• Work to complete:
In full and without alteration, copy the listing.
Information shown: Begin
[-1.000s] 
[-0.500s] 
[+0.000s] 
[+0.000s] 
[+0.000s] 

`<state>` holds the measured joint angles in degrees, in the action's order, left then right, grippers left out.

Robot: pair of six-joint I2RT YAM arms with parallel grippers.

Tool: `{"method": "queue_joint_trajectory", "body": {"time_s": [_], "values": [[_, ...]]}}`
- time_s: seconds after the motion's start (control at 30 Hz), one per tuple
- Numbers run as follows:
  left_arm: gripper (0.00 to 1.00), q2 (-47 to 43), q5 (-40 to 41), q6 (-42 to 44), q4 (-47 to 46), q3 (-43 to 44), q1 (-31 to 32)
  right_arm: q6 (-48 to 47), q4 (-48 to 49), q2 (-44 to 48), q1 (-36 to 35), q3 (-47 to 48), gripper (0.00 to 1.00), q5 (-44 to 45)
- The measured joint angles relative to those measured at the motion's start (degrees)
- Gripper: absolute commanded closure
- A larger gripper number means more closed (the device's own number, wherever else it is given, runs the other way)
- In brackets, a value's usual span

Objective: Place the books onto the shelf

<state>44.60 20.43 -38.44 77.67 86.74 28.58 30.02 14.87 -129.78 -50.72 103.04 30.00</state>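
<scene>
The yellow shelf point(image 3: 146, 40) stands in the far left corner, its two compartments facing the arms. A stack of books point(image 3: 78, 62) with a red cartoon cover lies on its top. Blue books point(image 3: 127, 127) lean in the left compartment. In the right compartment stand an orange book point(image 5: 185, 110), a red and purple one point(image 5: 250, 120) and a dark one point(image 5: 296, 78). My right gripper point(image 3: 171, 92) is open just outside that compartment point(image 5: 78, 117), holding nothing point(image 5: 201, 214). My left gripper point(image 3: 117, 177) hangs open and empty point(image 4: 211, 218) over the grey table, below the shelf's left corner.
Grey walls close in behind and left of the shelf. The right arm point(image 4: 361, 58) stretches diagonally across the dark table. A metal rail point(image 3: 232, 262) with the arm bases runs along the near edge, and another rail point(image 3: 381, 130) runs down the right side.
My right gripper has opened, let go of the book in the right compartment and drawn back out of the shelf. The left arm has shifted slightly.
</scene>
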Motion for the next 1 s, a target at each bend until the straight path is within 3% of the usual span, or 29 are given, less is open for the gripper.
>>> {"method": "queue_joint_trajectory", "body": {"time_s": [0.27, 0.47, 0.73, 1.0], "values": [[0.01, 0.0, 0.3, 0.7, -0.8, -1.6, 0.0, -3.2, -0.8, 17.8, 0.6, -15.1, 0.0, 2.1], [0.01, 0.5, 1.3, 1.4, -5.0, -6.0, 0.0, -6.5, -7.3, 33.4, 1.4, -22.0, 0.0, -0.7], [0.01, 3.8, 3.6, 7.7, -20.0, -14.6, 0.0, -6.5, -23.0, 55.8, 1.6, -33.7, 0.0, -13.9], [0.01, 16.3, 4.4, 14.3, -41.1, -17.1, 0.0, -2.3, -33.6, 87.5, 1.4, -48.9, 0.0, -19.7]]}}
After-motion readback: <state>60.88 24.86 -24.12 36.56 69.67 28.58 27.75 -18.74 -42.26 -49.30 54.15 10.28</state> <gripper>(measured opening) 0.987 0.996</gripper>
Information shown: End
• Problem solution:
[-1.000s] 
[-0.500s] 
[+0.000s] 
[+0.000s] 
[+0.000s] 

`<state>` holds the measured joint angles in degrees, in the action's order, left then right, grippers left out.

Robot: pair of six-joint I2RT YAM arms with parallel grippers.

Tool: `{"method": "queue_joint_trajectory", "body": {"time_s": [_], "values": [[_, ...]]}}`
- time_s: seconds after the motion's start (control at 30 Hz), one per tuple
- Numbers run as follows:
  left_arm: gripper (0.00 to 1.00), q2 (-47 to 43), q5 (-40 to 41), q6 (-42 to 44), q4 (-47 to 46), q3 (-43 to 44), q1 (-31 to 32)
  right_arm: q6 (-48 to 47), q4 (-48 to 49), q2 (-44 to 48), q1 (-36 to 35), q3 (-47 to 48), gripper (0.00 to 1.00), q5 (-44 to 45)
- The measured joint angles relative to those measured at the motion's start (degrees)
- Gripper: absolute commanded closure
- A larger gripper number means more closed (the device's own number, wherever else it is given, runs the other way)
- In brackets, a value's usual span

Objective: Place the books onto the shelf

<state>44.60 20.43 -38.44 77.67 86.74 28.58 30.02 14.87 -129.78 -50.72 103.04 30.00</state>
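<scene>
The yellow shelf point(image 3: 146, 40) stands in the far left corner, its two compartments facing the arms. A stack of books point(image 3: 78, 62) with a red cartoon cover lies on its top. Blue books point(image 3: 127, 127) lean in the left compartment. In the right compartment stand an orange book point(image 5: 185, 110), a red and purple one point(image 5: 250, 120) and a dark one point(image 5: 296, 78). My right gripper point(image 3: 171, 92) is open just outside that compartment point(image 5: 78, 117), holding nothing point(image 5: 201, 214). My left gripper point(image 3: 117, 177) hangs open and empty point(image 4: 211, 218) over the grey table, below the shelf's left corner.
Grey walls close in behind and left of the shelf. The right arm point(image 4: 361, 58) stretches diagonally across the dark table. A metal rail point(image 3: 232, 262) with the arm bases runs along the near edge, and another rail point(image 3: 381, 130) runs down the right side.
My right gripper has opened, let go of the book in the right compartment and drawn back out of the shelf. The left arm has shifted slightly.
</scene>
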Motion for the next 1 s, a target at each bend until the straight path is within 3% of the usual span, or 29 are given, less is open for the gripper.
>>> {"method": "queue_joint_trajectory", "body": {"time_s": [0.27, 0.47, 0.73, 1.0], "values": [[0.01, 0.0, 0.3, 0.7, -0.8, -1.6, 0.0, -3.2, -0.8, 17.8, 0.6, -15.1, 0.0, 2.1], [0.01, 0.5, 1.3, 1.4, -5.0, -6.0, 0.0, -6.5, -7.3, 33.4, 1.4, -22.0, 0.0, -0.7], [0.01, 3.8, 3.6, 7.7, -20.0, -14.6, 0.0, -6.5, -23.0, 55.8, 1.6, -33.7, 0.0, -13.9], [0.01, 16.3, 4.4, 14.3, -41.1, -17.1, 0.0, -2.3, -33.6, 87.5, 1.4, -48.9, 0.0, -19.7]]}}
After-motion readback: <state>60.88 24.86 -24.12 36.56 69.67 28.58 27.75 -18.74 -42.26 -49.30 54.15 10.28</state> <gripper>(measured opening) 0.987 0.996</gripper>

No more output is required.